Items listed in a dataset
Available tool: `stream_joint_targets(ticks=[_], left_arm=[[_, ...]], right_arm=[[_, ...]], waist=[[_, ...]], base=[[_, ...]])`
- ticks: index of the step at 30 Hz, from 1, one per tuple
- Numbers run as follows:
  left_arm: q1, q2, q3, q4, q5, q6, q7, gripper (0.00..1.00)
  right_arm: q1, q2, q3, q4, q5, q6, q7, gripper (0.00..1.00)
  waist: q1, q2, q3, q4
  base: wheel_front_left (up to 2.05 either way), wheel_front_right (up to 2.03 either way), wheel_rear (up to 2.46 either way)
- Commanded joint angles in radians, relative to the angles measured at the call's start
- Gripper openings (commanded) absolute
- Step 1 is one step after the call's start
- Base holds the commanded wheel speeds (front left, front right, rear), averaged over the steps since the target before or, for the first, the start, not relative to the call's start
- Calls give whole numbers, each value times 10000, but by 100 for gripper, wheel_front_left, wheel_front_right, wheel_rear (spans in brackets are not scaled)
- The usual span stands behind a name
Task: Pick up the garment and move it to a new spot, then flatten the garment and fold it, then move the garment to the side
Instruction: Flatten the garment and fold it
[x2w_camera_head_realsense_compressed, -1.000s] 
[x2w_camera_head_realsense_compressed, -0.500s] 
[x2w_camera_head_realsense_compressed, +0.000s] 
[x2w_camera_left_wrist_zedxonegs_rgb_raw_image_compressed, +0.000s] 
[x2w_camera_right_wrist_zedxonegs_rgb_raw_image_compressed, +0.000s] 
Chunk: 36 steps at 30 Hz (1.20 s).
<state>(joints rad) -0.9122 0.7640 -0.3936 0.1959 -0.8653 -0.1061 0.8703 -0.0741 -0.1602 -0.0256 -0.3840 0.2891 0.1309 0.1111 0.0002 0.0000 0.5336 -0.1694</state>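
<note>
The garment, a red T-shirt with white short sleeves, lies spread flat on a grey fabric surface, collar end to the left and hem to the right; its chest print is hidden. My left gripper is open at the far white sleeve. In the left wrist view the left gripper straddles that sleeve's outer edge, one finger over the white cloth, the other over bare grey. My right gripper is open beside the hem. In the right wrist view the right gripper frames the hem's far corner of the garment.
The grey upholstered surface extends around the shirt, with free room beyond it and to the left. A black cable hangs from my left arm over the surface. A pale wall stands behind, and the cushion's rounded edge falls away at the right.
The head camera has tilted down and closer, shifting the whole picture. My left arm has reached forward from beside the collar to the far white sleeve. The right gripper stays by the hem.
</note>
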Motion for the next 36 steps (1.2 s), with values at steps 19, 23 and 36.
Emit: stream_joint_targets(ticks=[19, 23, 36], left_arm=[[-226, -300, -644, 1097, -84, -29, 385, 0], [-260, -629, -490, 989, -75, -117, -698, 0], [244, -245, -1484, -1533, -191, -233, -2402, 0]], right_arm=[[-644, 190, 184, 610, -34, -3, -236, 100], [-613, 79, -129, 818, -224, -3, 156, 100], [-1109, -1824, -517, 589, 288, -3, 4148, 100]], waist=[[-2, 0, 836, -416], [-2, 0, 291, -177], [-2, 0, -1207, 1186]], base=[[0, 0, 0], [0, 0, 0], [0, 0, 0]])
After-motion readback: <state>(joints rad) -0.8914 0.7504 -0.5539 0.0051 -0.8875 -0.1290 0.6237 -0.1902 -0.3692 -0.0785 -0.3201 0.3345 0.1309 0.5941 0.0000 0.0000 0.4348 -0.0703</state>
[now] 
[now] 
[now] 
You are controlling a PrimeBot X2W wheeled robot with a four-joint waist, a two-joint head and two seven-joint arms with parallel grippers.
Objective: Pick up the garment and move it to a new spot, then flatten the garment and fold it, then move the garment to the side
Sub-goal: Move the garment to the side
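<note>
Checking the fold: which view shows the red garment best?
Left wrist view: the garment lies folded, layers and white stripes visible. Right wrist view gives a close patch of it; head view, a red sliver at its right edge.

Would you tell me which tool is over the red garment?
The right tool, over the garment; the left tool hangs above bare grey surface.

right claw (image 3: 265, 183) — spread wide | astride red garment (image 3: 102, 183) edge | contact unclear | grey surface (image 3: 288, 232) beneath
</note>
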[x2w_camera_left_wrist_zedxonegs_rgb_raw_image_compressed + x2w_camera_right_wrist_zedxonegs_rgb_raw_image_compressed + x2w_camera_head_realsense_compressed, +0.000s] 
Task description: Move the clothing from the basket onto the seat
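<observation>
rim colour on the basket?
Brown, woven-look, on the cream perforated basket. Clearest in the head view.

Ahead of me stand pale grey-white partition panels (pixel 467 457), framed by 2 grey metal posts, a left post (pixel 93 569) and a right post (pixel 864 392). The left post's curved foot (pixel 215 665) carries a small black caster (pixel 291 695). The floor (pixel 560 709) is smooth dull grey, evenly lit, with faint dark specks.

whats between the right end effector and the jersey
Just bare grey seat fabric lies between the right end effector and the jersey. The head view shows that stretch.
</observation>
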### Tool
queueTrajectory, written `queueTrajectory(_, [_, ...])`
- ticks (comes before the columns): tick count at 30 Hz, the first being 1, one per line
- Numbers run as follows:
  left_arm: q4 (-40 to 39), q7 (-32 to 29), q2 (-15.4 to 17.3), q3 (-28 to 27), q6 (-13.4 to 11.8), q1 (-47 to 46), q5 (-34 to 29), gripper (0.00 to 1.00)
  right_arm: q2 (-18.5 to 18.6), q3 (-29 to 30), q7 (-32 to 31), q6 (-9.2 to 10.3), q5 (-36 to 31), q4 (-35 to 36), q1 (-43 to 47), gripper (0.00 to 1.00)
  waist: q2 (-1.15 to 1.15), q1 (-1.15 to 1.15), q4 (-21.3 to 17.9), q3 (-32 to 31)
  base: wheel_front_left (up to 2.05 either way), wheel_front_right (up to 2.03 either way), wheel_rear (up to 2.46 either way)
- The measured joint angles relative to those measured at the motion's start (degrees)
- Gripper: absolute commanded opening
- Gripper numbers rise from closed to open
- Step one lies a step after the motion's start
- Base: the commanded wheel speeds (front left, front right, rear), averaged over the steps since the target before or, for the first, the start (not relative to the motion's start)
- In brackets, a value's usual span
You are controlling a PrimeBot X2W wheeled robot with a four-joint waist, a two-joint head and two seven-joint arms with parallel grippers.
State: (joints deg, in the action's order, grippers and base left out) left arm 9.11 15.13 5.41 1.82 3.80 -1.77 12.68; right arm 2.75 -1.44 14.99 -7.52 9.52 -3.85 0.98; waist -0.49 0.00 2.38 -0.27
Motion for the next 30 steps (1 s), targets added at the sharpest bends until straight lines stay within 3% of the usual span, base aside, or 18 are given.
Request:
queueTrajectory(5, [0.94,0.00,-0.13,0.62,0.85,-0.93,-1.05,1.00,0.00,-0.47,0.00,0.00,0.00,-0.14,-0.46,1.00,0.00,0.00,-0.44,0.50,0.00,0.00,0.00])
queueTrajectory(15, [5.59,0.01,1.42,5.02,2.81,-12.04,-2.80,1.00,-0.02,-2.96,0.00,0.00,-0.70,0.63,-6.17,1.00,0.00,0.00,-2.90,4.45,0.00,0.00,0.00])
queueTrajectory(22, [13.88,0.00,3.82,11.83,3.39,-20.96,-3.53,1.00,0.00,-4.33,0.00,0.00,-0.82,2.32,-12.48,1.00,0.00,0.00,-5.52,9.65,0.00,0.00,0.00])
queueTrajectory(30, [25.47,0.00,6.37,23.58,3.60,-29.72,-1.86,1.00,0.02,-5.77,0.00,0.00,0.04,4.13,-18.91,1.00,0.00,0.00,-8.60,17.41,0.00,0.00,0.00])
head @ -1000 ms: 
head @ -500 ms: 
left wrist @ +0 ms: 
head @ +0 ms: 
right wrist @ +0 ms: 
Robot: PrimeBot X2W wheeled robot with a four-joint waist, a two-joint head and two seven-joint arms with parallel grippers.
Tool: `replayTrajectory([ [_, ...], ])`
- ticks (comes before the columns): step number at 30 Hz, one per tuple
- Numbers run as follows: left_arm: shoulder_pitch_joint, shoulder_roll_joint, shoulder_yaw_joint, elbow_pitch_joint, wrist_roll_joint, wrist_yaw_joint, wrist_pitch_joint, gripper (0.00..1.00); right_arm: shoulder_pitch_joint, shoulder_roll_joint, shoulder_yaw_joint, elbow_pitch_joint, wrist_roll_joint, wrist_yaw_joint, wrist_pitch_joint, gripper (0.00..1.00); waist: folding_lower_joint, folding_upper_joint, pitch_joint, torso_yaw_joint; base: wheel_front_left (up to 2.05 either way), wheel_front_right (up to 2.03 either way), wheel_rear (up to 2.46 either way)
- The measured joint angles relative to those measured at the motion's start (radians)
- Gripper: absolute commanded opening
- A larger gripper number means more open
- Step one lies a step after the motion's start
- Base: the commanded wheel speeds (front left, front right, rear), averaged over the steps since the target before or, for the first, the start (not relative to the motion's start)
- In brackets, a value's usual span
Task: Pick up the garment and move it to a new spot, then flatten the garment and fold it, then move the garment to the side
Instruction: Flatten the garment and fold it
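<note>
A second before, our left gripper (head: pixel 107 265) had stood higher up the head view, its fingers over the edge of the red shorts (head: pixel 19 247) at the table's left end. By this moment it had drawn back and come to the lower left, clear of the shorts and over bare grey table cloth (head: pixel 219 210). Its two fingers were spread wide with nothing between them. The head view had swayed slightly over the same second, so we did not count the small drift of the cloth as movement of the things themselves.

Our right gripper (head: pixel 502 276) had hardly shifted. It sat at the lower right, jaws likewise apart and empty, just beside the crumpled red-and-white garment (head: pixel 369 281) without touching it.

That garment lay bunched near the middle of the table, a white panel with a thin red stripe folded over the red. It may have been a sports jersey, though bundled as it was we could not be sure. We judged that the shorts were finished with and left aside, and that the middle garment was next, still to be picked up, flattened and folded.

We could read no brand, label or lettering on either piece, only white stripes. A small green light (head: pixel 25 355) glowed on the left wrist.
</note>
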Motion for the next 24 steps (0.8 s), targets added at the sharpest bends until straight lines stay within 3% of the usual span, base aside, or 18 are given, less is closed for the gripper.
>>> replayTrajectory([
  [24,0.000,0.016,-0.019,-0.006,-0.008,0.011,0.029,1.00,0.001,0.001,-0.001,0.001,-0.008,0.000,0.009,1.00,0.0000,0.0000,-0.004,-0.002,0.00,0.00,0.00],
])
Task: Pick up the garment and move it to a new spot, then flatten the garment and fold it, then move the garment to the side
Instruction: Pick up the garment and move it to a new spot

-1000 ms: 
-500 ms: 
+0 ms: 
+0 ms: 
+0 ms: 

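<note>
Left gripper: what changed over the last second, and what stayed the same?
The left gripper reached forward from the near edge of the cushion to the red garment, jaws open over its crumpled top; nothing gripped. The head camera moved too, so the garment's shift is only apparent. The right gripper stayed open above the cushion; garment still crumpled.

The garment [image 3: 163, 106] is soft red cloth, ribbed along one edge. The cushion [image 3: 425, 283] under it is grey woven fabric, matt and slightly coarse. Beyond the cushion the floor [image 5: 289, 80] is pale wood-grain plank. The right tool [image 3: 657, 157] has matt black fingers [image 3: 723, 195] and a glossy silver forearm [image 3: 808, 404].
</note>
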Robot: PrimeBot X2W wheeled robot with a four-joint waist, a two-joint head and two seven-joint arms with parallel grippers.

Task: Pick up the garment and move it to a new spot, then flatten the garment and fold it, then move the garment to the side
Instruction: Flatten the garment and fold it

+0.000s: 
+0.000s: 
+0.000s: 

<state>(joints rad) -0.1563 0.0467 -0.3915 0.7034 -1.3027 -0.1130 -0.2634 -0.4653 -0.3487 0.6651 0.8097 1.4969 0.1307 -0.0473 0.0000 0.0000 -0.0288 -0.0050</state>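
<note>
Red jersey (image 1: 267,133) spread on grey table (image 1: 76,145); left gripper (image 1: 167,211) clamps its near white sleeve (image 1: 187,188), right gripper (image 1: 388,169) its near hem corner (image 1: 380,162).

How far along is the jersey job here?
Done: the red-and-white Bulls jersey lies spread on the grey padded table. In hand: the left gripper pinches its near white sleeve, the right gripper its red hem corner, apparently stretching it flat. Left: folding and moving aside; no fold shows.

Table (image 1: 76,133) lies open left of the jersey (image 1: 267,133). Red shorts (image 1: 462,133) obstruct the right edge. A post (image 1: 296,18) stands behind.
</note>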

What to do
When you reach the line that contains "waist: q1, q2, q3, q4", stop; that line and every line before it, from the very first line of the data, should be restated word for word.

Expected answer
Available tool: `stream_joint_targets(ticks=[_], left_arm=[[_, ...]], right_arm=[[_, ...]], waist=[[_, ...]], base=[[_, ...]])`
- ticks: index of the step at 30 Hz, from 1, one per tuple
- Numbers run as follows:
  left_arm: q1, q2, q3, q4, q5, q6, q7, gripper (0.00..1.00)
  right_arm: q1, q2, q3, q4, q5, q6, q7, gripper (0.00..1.00)
  waist: q1, q2, q3, q4

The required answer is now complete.